**INSTRUCTIONS TO FOLLOW:** When a line in the listing contains the string "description", pick it out and copy it.

**DATA EXTRACT:**
== == ==

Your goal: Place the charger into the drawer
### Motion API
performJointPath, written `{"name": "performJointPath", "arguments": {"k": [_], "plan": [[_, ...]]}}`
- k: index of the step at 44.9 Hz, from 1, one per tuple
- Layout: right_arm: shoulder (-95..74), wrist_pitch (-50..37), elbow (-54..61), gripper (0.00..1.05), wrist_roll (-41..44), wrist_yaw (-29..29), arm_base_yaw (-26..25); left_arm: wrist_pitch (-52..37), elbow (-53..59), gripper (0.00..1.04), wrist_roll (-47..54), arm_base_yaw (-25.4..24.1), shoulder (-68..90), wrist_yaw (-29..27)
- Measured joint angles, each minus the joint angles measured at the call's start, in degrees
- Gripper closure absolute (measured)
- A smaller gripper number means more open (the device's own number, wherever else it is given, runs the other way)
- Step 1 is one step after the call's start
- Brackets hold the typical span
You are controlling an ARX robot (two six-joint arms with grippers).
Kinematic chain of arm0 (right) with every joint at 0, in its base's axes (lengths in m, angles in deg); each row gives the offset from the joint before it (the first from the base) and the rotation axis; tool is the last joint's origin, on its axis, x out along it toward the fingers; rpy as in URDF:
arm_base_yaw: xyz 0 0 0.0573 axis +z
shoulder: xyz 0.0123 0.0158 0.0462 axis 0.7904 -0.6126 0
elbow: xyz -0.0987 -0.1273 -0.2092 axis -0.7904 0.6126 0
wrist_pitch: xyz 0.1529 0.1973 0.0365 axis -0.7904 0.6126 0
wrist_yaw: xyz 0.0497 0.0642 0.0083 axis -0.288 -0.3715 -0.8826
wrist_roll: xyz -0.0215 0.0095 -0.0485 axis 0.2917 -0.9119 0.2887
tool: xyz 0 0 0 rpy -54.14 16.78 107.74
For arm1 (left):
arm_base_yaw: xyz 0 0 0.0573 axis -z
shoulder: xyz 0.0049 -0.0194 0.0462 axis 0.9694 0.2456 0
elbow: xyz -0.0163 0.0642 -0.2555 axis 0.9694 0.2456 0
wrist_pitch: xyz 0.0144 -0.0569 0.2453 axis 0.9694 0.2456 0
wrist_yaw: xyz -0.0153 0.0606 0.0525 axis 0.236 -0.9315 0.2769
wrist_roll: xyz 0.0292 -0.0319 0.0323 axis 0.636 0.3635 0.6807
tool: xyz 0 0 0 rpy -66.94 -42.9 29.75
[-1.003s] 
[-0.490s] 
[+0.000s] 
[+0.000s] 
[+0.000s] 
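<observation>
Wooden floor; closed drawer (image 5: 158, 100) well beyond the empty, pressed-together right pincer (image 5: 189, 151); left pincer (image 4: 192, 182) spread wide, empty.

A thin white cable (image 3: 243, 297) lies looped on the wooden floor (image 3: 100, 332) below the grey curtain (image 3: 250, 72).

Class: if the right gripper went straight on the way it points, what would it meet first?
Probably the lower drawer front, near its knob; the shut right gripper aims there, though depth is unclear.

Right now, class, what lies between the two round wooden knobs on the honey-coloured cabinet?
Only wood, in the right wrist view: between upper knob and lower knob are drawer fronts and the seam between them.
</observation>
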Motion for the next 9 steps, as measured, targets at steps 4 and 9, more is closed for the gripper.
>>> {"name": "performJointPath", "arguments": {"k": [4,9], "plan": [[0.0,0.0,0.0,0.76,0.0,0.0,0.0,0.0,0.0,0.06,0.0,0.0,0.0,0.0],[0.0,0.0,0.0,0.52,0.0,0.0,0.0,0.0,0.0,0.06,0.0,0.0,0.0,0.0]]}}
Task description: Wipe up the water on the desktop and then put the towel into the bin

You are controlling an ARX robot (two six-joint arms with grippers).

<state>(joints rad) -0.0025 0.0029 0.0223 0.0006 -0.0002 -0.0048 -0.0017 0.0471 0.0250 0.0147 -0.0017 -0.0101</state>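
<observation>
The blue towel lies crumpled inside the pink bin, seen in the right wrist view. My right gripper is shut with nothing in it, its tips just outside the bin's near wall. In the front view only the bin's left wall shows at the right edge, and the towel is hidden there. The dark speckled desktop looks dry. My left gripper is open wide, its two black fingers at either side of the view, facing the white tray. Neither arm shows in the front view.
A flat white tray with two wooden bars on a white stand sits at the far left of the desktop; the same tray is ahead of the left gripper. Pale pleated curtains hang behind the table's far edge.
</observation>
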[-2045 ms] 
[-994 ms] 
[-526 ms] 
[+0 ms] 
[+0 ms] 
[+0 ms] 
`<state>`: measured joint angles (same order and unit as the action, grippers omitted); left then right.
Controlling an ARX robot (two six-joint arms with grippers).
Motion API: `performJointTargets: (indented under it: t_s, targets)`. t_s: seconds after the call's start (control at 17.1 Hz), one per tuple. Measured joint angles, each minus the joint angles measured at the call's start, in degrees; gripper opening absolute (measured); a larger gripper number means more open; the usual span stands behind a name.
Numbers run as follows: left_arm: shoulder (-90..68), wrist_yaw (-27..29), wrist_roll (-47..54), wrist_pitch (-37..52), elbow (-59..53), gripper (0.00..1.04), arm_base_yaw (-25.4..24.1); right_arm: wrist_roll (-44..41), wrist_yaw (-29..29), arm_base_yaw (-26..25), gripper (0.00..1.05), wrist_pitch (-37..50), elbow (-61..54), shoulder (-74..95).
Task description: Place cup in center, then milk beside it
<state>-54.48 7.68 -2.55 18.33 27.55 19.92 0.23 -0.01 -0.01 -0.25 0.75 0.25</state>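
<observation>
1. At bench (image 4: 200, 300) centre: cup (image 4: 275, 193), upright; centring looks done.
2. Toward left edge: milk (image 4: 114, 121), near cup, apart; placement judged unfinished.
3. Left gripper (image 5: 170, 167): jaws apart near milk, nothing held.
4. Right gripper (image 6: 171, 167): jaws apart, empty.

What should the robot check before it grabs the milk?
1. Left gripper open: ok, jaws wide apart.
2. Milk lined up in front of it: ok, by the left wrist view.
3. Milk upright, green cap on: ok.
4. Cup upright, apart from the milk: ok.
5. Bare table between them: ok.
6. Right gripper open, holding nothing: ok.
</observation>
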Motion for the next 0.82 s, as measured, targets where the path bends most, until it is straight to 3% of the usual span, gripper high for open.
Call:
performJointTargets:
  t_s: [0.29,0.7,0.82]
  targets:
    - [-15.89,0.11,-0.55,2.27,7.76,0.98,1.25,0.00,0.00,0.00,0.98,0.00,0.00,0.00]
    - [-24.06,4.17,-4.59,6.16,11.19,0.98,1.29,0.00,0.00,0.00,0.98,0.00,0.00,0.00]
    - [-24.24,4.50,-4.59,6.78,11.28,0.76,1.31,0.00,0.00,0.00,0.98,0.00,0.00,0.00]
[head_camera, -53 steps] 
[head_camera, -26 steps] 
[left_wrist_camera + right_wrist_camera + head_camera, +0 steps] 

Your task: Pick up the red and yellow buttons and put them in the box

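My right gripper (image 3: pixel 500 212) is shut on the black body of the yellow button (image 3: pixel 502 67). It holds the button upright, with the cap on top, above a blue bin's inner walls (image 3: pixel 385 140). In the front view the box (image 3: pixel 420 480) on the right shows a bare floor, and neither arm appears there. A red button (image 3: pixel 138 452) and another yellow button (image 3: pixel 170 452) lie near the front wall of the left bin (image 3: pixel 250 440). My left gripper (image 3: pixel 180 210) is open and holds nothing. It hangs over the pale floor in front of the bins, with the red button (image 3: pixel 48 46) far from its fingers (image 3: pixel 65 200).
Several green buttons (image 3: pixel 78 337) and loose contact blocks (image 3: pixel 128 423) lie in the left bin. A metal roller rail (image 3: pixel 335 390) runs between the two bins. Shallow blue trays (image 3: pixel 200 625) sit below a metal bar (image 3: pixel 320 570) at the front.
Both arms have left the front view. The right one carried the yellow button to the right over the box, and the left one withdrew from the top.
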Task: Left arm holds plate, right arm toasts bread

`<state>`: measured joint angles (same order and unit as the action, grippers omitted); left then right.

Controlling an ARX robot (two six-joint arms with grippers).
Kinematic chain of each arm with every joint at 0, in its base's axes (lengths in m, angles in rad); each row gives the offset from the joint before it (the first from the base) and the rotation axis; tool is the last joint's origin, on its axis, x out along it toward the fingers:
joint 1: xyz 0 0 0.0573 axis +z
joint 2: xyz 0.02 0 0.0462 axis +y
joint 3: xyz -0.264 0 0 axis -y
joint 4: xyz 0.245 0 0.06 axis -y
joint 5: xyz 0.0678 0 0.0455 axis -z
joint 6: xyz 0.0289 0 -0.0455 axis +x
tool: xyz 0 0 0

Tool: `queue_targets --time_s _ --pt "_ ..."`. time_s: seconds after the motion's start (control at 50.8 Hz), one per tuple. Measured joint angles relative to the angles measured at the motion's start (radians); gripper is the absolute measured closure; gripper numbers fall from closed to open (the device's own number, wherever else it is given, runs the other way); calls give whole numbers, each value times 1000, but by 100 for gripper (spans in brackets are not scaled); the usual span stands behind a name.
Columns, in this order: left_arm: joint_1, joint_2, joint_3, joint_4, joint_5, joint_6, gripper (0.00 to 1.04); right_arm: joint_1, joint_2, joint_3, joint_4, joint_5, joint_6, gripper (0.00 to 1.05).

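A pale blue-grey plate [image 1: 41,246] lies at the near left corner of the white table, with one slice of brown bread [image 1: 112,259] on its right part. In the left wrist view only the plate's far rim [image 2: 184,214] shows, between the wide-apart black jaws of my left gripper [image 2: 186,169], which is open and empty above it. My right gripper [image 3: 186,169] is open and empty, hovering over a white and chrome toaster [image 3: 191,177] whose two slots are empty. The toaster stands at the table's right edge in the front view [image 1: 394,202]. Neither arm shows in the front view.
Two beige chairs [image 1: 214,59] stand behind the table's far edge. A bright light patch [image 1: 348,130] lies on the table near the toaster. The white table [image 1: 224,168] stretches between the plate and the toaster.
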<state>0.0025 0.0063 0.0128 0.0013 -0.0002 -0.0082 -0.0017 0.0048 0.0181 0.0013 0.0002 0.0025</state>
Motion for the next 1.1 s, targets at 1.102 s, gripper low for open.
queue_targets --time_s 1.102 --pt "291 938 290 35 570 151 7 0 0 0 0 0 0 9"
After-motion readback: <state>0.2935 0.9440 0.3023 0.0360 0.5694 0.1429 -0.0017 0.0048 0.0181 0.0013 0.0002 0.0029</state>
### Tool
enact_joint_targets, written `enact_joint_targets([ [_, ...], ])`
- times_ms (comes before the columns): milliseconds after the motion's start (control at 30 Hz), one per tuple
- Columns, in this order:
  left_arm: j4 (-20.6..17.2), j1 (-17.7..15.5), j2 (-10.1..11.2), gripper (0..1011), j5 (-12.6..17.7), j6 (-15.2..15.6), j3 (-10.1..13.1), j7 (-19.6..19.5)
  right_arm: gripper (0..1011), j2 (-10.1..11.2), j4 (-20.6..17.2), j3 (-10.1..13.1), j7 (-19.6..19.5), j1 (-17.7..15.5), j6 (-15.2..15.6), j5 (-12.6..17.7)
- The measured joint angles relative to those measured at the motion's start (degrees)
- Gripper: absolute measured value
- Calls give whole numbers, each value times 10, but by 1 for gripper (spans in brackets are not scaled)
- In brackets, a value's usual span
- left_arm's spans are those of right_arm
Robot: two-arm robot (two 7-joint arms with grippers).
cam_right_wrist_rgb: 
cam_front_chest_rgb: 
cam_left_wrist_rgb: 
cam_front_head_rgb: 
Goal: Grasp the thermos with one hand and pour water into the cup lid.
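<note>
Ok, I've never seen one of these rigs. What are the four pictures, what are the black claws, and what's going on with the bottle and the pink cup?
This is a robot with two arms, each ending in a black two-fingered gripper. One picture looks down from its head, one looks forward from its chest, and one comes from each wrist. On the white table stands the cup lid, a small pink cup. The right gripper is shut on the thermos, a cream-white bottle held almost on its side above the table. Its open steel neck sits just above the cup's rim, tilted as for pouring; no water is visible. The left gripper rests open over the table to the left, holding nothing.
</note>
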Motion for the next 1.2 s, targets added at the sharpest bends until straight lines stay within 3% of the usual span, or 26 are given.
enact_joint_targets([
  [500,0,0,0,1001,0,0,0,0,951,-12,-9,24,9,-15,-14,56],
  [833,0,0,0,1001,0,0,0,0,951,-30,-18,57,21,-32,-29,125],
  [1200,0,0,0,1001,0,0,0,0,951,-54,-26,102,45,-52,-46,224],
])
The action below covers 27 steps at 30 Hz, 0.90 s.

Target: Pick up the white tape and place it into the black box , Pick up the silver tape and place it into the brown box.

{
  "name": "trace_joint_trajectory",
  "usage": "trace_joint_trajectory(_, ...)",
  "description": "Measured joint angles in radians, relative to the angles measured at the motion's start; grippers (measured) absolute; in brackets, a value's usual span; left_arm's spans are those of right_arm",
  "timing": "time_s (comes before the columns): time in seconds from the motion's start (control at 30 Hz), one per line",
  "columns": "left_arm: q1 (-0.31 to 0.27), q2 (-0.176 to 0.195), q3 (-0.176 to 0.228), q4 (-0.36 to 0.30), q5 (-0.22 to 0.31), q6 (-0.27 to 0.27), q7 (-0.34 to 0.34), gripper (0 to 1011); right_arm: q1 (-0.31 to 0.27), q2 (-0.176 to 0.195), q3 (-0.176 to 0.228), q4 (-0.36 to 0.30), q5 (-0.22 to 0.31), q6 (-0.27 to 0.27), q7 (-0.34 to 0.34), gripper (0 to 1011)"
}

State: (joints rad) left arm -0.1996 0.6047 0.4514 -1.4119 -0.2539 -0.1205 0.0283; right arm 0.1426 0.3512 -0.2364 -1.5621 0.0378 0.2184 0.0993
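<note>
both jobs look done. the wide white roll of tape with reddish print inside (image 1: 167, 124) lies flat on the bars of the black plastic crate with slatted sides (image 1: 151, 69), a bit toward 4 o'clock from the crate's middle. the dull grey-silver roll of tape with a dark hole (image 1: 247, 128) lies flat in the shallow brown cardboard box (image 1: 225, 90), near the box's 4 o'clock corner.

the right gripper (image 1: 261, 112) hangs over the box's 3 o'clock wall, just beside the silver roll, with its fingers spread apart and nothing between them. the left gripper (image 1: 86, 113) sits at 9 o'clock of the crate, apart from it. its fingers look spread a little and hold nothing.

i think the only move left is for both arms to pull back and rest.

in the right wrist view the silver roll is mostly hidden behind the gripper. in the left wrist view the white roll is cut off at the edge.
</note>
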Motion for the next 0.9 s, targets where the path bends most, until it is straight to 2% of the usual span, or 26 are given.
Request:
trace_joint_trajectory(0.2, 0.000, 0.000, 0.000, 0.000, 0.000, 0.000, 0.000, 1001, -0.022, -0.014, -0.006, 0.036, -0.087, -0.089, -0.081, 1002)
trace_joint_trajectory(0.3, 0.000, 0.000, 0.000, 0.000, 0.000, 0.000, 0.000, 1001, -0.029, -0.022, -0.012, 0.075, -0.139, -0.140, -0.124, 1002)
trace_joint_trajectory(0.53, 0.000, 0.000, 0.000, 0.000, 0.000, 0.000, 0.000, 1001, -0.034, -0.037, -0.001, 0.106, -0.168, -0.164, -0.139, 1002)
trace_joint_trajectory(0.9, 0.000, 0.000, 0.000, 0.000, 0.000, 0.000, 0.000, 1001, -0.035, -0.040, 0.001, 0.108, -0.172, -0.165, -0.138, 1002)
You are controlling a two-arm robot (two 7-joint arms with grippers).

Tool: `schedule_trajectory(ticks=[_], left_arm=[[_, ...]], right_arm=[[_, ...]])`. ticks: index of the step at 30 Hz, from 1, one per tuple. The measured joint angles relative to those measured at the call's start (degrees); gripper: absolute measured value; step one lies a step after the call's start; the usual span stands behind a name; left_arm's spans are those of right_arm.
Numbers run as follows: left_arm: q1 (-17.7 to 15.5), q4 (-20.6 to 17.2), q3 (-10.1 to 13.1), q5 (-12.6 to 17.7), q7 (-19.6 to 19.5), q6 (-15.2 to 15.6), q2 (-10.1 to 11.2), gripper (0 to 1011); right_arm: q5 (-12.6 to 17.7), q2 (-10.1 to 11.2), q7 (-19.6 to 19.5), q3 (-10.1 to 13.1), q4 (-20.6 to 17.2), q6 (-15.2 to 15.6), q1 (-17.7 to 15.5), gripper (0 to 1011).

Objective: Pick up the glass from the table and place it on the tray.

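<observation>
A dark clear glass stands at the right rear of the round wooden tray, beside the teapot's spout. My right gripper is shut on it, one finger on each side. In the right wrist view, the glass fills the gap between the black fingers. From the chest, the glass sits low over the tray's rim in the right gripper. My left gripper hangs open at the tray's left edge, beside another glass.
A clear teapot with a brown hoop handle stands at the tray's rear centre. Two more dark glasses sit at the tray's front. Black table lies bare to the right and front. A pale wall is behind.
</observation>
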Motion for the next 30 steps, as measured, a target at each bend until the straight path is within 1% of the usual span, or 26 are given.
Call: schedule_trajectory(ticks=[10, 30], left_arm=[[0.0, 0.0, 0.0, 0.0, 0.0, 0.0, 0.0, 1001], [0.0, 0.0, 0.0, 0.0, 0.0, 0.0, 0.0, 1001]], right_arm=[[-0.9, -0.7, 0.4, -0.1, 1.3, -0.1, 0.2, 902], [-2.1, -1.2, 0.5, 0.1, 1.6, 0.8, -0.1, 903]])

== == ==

**ANSWER TO THE PROBLEM:**
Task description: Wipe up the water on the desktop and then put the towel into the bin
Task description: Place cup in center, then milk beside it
  "description": "Measured joint angles in radians, relative to the angles measured at the motion's start; grippers (measured) absolute; in brackets, a value's usual span; left_arm's spans are those of right_arm",

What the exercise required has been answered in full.